文京区で「原爆の図」を見る
「原爆の図」展が11月11日から14日まで、文京区の文京シビックセンターで開かれていると知り出かけてみた。今回は全15部からなる作品の「原爆の図」のうちの「火」と「少年少女」の原寸大レプリカ(縦1.8×横7.2m)などを展示していた。市民団体「原爆の図を見る会・文京」が2005年から毎年開き、今回17回目だという。「原爆の図」といえば、広島出身の日本画家・丸木位里(いり)(1901~95年)と、洋画家・絵本作家の丸木俊(とし)(1912~2000年)の共同制作による畢生の屏風絵画である。
「原爆の図」そのものはずいぶん前に労働組合の平和のとりくみで東松山にある丸木美術館にお邪魔して、鑑賞することができた。その時は多くの展示されている作品に接し、その作品群に圧倒されて、うまく消化できず美術館を後にした記憶がある。
さて、文京シビックセンターの会場では「火」(第2部)と「少年少女」(第5部)の展示の他に「核兵器禁止条約の現状」及び「ヒロシマの被爆樹」、サーロ節子氏(カナダ在住の被爆者・反核活動家)の国連演説、国連で展示された原爆展パネル「核のない世界へ ヒロシマ・ナガサキ」(日本被団協作成)、福島原発事故写真パネル、関連の図書、DVD、そして会場の一角ではモニターで映像作品が視聴できるようになっていて、別の机では千羽鶴用折り紙が用意されていた。
「原爆の図」は制作されてから、ずいぶんと年月を経ているが、平和運動のなかで反核・反戦の象徴的な絵解き・シンボルとして作用してきた。今回私が見た「原爆の図を見る会・文京」でも<原爆の被害の実態と平和の尊さ、世界で最初の被爆国の市民として原発を含む核の廃絶を訴えるために、毎年「原爆の図」を展示してきた>のだが、一般的に反核・平和の象徴として消費されてきたように思う。
次のような小沢雅子の言葉を自戒を込めて引用しよう、「原爆の図」は「伝説化、神話化されてきた一方で、そこに何が描かれているのかを知る人は少ない。絵画として論じられ戦後美術史のなかに位置づけられることもなく、作品が背負った社会的な意味について検証されることもなかった」(小沢雅子『「原爆の図」』岩波書店 2002年)として、「原爆の図」が描かれてからの反響などをあとづけている。
初期「原爆の図」(1950年)は。
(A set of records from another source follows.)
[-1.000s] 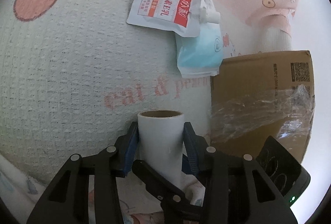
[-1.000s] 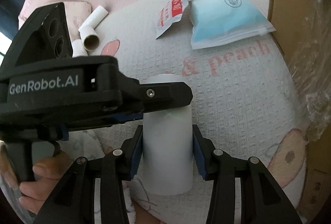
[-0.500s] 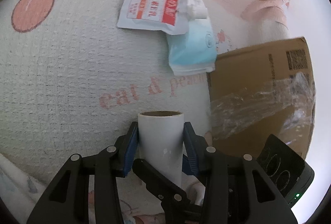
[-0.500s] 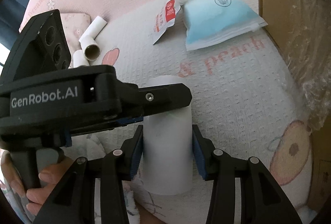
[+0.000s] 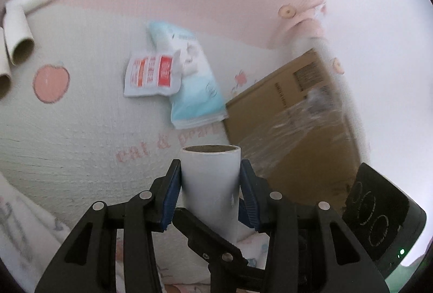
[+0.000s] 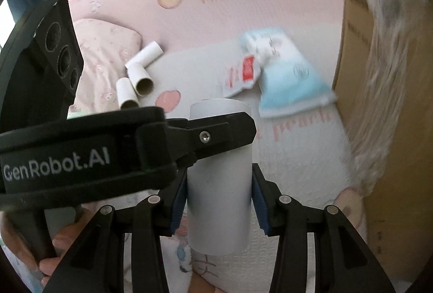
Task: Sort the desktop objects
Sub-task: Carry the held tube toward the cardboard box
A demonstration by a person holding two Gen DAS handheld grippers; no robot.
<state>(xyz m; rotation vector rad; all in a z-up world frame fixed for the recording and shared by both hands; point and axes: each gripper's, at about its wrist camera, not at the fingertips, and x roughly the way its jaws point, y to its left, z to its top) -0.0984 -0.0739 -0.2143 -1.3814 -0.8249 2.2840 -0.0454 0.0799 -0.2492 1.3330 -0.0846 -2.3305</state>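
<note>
Pointing steeply down at the bedspread (image 5: 81, 136), we held both tools on one white tube (image 5: 210, 184). The left gripper (image 5: 209, 193) pinched its upper end between the blue pads, and the right gripper (image 6: 219, 193) clamped its middle, the left one crossing in front. The tube hung above the near edge of the bedspread. We counted three more tubes (image 6: 140, 76) lying together near the far left edge, two pouches (image 6: 284, 76) overlapping in the middle, and one cardboard box (image 5: 297, 125) along the right edge.
</note>
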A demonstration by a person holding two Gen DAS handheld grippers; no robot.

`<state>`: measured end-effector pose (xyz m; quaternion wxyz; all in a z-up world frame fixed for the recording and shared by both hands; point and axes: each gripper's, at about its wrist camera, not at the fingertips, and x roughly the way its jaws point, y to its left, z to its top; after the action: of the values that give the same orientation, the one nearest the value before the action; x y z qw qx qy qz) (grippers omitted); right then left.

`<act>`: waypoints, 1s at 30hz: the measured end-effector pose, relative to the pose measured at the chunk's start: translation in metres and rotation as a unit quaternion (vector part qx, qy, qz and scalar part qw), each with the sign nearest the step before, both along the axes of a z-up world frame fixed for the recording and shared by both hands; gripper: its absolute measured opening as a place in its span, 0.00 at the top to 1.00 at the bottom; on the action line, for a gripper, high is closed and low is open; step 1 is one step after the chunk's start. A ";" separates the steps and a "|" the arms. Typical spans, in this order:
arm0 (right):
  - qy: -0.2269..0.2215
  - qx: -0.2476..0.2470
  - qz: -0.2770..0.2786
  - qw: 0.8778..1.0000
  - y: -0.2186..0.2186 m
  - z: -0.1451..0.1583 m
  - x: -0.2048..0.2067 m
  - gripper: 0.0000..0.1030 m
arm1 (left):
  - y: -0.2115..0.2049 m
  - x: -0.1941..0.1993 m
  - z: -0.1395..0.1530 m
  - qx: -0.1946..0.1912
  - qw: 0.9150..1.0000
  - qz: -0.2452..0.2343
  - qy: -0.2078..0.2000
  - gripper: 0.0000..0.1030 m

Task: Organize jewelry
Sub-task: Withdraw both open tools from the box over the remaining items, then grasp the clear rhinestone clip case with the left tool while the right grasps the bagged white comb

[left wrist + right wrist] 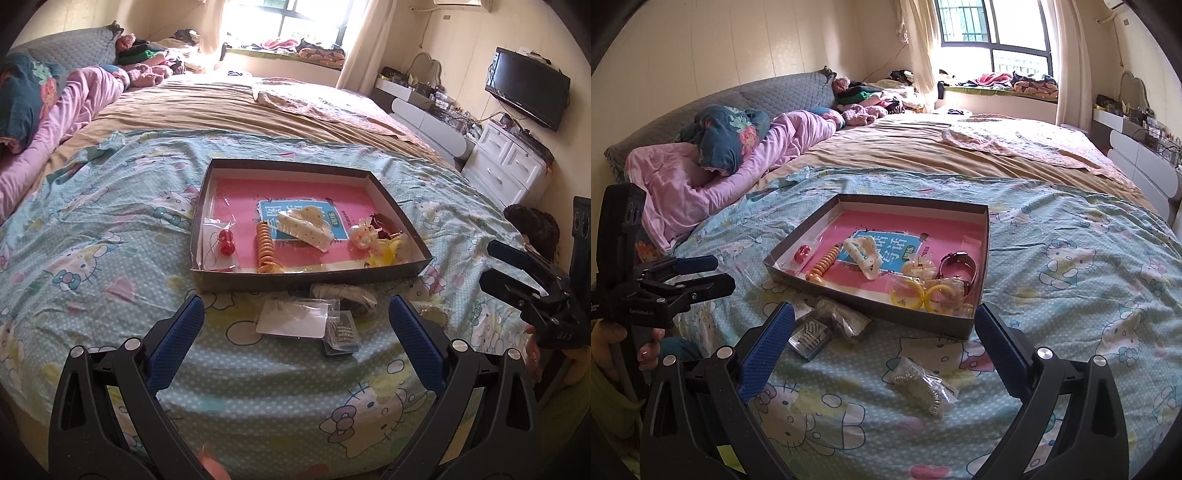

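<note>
A shallow grey box (306,277) with a pink floor lies on the cartoon-print sheet. Inside are a bagged red bead (225,242), an orange spiral tie (266,248), a cream hair claw (307,226), yellow hoops (916,293) and a dark red watch (956,264). On the sheet in front of the box lie a white card bag (295,318), a small bead bag (341,333), a dark bundle (846,321) and a silver chain bag (923,384). My left gripper (295,301) hovers open over the card bag. My right gripper (884,312) is open above the chain bag. Both are empty.
The box sits near the foot of a large bed (923,155) with a tan cover, pink quilt (701,184) and pillows at the far left. A white dresser (506,166) and wall TV (528,88) stand to the right. A hand (613,343) holds the left gripper's handle.
</note>
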<state>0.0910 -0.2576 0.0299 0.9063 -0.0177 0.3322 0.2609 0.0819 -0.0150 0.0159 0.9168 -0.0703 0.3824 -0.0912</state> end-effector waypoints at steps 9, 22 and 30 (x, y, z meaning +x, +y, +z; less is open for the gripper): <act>0.012 -0.010 -0.001 1.000 -0.004 -0.013 -0.004 0.06 | -0.017 -0.003 -0.015 0.004 1.000 -0.019 0.021 0.09; 0.028 -0.018 -0.009 0.999 -0.015 -0.028 -0.002 0.06 | -0.032 -0.005 -0.038 -0.004 0.997 -0.044 0.058 0.09; 0.041 -0.027 -0.015 0.999 -0.022 -0.043 0.000 0.06 | -0.041 -0.001 -0.058 -0.018 0.995 -0.057 0.086 0.30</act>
<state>0.0905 -0.2797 -0.0129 0.8949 -0.0266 0.3758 0.2391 0.0811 -0.0563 -0.0425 0.8725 -0.0725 0.4613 -0.1438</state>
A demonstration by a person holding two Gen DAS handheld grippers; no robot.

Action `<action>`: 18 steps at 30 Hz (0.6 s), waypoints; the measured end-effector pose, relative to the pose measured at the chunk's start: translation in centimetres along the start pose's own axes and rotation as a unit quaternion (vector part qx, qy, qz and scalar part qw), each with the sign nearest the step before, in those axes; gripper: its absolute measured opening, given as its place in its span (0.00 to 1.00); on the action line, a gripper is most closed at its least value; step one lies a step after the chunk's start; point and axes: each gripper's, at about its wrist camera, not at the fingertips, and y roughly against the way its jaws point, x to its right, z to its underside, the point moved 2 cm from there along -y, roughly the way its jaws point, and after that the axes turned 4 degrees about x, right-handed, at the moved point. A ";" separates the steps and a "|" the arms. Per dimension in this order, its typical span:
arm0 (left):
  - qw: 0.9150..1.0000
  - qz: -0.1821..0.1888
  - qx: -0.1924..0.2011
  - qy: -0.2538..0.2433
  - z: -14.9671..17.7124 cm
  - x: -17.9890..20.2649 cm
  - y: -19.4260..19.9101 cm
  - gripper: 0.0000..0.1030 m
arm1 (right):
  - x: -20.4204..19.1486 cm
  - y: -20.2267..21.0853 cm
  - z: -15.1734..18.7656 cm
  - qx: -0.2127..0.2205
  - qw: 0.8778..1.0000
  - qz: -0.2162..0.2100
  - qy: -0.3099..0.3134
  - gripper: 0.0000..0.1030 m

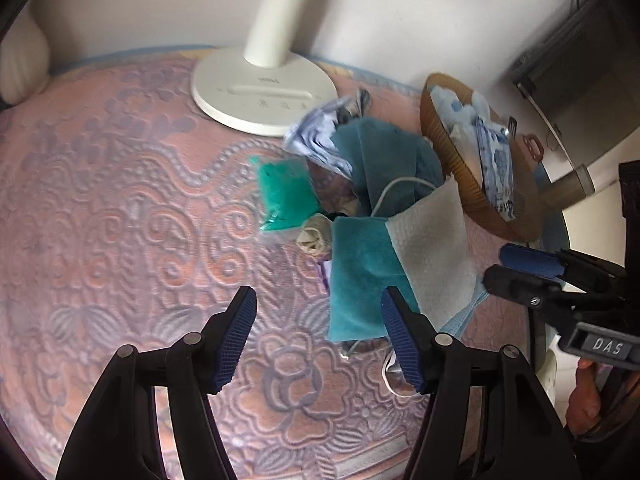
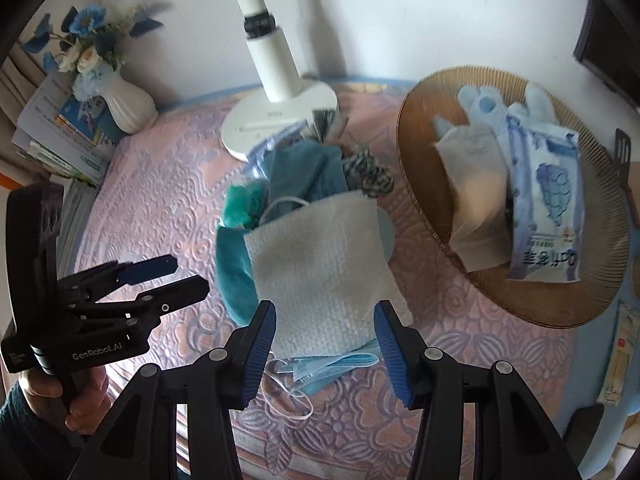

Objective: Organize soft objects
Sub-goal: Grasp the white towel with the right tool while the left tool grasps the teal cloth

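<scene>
- Bench (image 2: 152,216) draped in pink embossed cloth, set against a white wall; white lamp base (image 1: 262,94) at the back, white vase of blue flowers (image 2: 120,100) and stacked books (image 2: 52,136) in the far corner.
- Pile of soft items heaped mid-bench, in front of the lamp base and just beside the wicker basket (image 2: 516,304).
- Topmost in the pile: white quilted cloth (image 2: 320,272), lying partly over a teal cloth (image 1: 356,280); blue face masks (image 2: 324,366) with loose ear loops poking out under its near edge.
- Also in the pile: green pouch (image 1: 286,188), rolled beige sock (image 1: 316,236), crumpled blue-white fabric (image 1: 320,140), black-and-white knit piece (image 2: 370,170).
- Basket already loaded: pale blue glove (image 2: 480,104), beige cloth (image 2: 476,196), blue printed packet (image 2: 548,200).
- Right gripper (image 2: 324,354) poised over the near edge of the white cloth and the masks; jaws spread, nothing pinched, pads clear of the fabric.
- Left gripper (image 1: 320,336) angled down over the near corner of the teal cloth; jaws spread, nothing held.
- Step judged in hand: approach for the next pick from the pile, sorting partly done.
- Next move likely calls for lowering the right jaws onto the white cloth's edge, closing on one layer only, then a lift clear toward the basket.
- Risk noted: mask loops and teal cloth may drag along with the lift.
</scene>
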 end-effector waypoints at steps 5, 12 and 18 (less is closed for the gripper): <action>0.999 0.034 -0.022 0.010 -0.3 0.0 -1.9 0.57 | 0.4 -2.2 -0.2 -0.021 1.000 -0.002 -0.005 0.48; 0.998 0.052 -0.039 0.014 -0.6 0.1 -3.2 0.49 | 0.6 -3.6 -0.6 -0.035 0.999 -0.006 -0.006 0.48; 0.998 0.054 -0.037 -0.001 -0.5 0.9 -3.2 0.27 | 0.3 -3.6 -0.5 -0.029 1.000 -0.004 0.003 0.41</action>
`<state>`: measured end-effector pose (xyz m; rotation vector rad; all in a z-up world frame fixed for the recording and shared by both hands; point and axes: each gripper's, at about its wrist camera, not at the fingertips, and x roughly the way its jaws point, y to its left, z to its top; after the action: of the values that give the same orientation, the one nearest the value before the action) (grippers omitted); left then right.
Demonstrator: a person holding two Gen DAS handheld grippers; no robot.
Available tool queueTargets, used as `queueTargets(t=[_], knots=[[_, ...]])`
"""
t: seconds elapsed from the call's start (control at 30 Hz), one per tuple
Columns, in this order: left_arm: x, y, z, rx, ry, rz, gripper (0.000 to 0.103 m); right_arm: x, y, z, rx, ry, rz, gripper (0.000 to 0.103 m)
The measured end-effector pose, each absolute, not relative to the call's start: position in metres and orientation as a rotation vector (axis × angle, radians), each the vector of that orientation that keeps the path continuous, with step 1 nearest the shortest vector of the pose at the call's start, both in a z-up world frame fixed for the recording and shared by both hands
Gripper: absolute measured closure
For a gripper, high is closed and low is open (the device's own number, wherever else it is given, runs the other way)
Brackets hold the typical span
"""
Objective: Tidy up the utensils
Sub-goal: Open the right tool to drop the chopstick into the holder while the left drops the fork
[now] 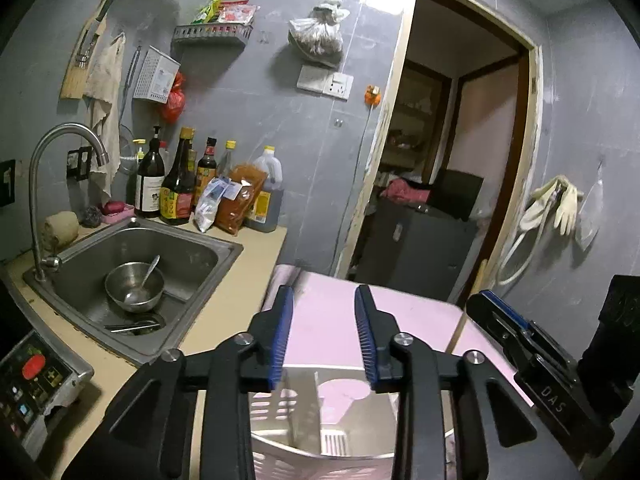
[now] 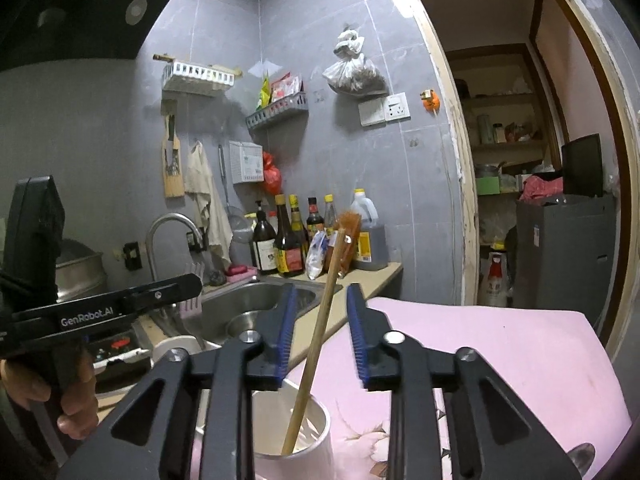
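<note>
My right gripper (image 2: pixel 321 332) is open above a white cylindrical holder (image 2: pixel 296 428) on the pink table cover. A wooden-handled brush (image 2: pixel 320 332) stands tilted in the holder, its shaft passing between the open fingers without being gripped. My left gripper (image 1: pixel 323 332) is open and empty above a white slotted utensil basket (image 1: pixel 320 424). A steel bowl (image 1: pixel 134 286) with a spoon (image 1: pixel 144 280) in it sits in the sink (image 1: pixel 192 248), with more flat utensils (image 1: pixel 136 326) beside the bowl. The right gripper also shows at the right of the left wrist view (image 1: pixel 520 340).
Sauce bottles (image 1: pixel 176 184) and packets stand on the counter behind the sink. A curved tap (image 1: pixel 52 168) rises at the sink's left. An induction cooker (image 1: pixel 36 384) sits at the near left. A doorway (image 1: pixel 448 160) opens on the right. Wall racks hang above.
</note>
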<state>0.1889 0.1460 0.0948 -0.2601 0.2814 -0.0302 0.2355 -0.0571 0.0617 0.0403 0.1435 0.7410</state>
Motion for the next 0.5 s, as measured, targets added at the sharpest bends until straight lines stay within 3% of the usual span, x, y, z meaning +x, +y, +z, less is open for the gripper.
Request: queueTargets(t=[0.07, 0.13, 0.27, 0.33, 0.4, 0.5], knots=[[0.186, 0.142, 0.101, -0.26, 0.267, -0.033, 0.068, 0.233, -0.062, 0.068, 0.049, 0.127, 0.738, 0.074], [0.182, 0.136, 0.106, -0.257, 0.248, -0.04, 0.061, 0.23, -0.069, 0.073, 0.06, 0.106, 0.728, 0.062], [0.177, 0.12, 0.114, -0.243, 0.218, -0.052, 0.047, 0.223, -0.087, 0.084, 0.069, 0.064, 0.686, 0.048], [0.175, 0.112, 0.117, -0.236, 0.207, -0.056, 0.039, 0.219, -0.102, 0.09, 0.078, 0.045, 0.656, 0.03], [0.171, 0.102, 0.119, -0.234, 0.187, -0.065, 0.022, 0.213, -0.117, 0.094, 0.081, 0.026, 0.628, 0.025], [0.167, 0.089, 0.121, -0.232, 0.172, -0.08, 0.014, 0.204, -0.139, 0.098, 0.074, 0.016, 0.589, 0.018]])
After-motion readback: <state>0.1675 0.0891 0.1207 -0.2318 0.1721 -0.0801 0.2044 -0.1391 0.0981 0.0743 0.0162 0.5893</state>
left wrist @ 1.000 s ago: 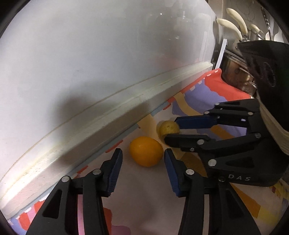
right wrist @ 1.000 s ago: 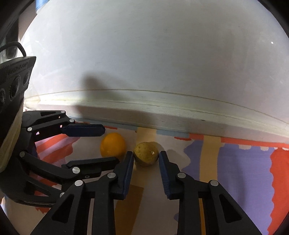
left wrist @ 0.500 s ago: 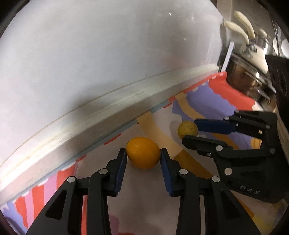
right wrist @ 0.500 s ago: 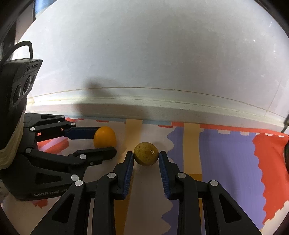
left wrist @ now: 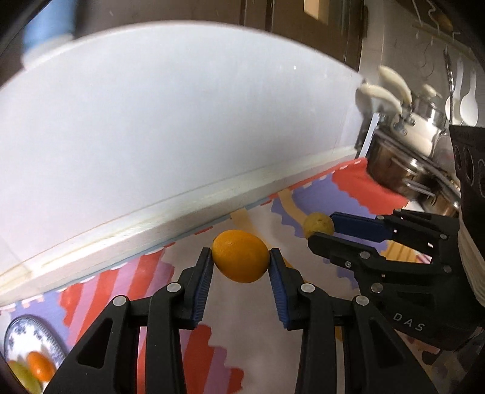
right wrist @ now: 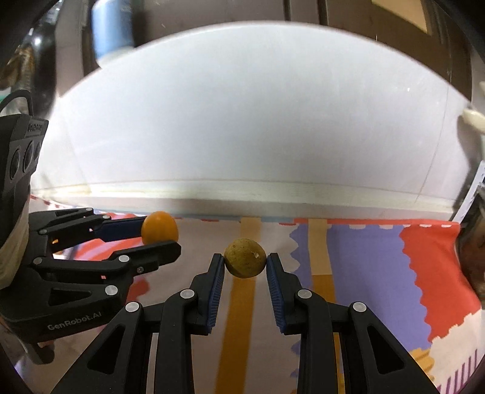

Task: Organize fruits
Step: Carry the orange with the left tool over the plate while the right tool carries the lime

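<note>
My left gripper (left wrist: 240, 257) is shut on an orange (left wrist: 240, 256) and holds it above the colourful tablecloth (left wrist: 212, 348). My right gripper (right wrist: 245, 262) is shut on a small brownish-yellow round fruit (right wrist: 245, 262), also lifted off the cloth. In the left wrist view the right gripper (left wrist: 322, 228) shows at the right with that fruit (left wrist: 316, 223). In the right wrist view the left gripper (right wrist: 160, 232) shows at the left with the orange (right wrist: 159, 228). A blue-patterned plate (left wrist: 27, 339) at the lower left holds an orange fruit (left wrist: 39, 365) and a greenish one (left wrist: 21, 374).
A white wall panel (left wrist: 182, 121) with a raised ledge (left wrist: 182, 209) runs along the far edge of the table. Steel pots with cream handles (left wrist: 409, 136) stand at the right end. A blue cylinder (right wrist: 112, 27) stands behind the panel.
Both grippers have closed on their fruits and lifted them off the cloth. Both have pulled back from the wall, so the plate and pots come into view.
</note>
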A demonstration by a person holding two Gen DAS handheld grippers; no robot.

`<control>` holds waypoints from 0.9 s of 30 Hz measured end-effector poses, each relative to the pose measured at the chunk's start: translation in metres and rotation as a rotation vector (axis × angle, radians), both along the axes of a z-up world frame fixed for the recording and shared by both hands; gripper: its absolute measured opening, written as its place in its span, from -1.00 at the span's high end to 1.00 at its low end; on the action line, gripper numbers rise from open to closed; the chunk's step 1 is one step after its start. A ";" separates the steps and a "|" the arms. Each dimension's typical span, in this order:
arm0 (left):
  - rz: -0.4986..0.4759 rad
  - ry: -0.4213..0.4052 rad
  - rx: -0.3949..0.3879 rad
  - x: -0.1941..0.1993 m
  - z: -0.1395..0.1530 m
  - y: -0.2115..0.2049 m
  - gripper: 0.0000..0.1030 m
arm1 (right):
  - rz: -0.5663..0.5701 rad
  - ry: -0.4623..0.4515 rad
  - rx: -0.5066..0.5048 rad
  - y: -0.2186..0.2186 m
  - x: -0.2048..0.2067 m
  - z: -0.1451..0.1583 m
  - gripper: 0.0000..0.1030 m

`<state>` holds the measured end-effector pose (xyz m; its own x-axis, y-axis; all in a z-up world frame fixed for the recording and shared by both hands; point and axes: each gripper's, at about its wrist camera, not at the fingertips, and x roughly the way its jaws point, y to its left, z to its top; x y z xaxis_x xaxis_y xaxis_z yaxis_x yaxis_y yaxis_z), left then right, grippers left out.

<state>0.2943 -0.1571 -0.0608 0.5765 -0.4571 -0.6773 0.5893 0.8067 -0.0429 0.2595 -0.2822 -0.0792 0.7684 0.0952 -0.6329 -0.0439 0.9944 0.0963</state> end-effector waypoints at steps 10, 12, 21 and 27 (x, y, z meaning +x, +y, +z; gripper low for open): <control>0.086 -0.075 -0.041 -0.053 0.042 0.037 0.28 | 0.018 -0.068 0.018 0.021 -0.047 0.034 0.42; 0.102 -0.076 -0.052 -0.062 0.046 0.046 0.28 | 0.023 -0.079 0.021 0.026 -0.053 0.038 0.42; 0.241 -0.136 -0.085 -0.114 0.071 0.094 0.28 | 0.088 -0.123 0.017 0.062 -0.086 0.063 0.42; 0.328 -0.163 -0.083 -0.143 0.080 0.124 0.28 | 0.147 -0.142 0.025 0.091 -0.103 0.072 0.42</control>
人びとの様々な被爆体験が描かれ、1954年の第5福竜丸事件以降、国民的「被爆体験」はその時代の平和思想の一つの中核となり、運動のシンボルともなった。その後は平和運動が輝きを失っていくなかで「原爆の図」も沈潜化し、1970年のアメリカ展を景気に後期「原爆の図」が制作されて、再び注目を集めたが、初期の「原爆の図」の復権には結びつかなかった(以上は前掲書の「はじめに」の部分を要約)。
あらためて「原爆の図」の全体を紹介しておこう。第1~3部「幽霊」「火」「水」(初期三部作)は1950年に発表された。翌年には第4部「虹」、第5部「少年少女」が制作される。
第6部「原子野」は1952年に描かれ、第7部「竹やぶ」、第8部「救出」はともに1954年制作。以上が被爆直後とその後の救援の風景で、象徴的な世界から具体的・写実的世界へと進んでいる。
1955年は前年に第5福竜丸のビキニ事件が起こり、それに対して第9部「焼津」と第10部「署名」が描かれる。そして第11部「母子像」で一旦制作は中断する。
1967年に「原爆の図 丸木美術館」が開館し、第12部「とうろう流し」(1968年)、第13部「米兵捕虜の死」(1971年)、第14部「からす」(1972年)は戦争責任の問題や朝鮮人被爆者問題が突きつけられた状況での作品だ。第15部「長崎」(1982年)で完成する。
「原爆の図」とそれをとりまく出来事は、戦後の日本と世界にいくつもの波紋をつくり、大きな遺産となっている。それらの事象や歴史を描くことは筆者の手に余るが、「原爆の図」に向き合い、描かれたものを読み解くことはできる。是非、「原爆の図 丸木美術館 」へと足を運ぶか、ここでは絵を紹介できないのでネットでサイトにアクセスしてほしい。また、関連する書籍を参照するのもいいだろう。小沢(こざわ)節子著『「原爆の図」描かれた〈記憶〉、語られた〈絵画〉』(2002年、岩波書店)、岡村幸宣著『《原爆の図》全国巡回』(新宿書房)などがある。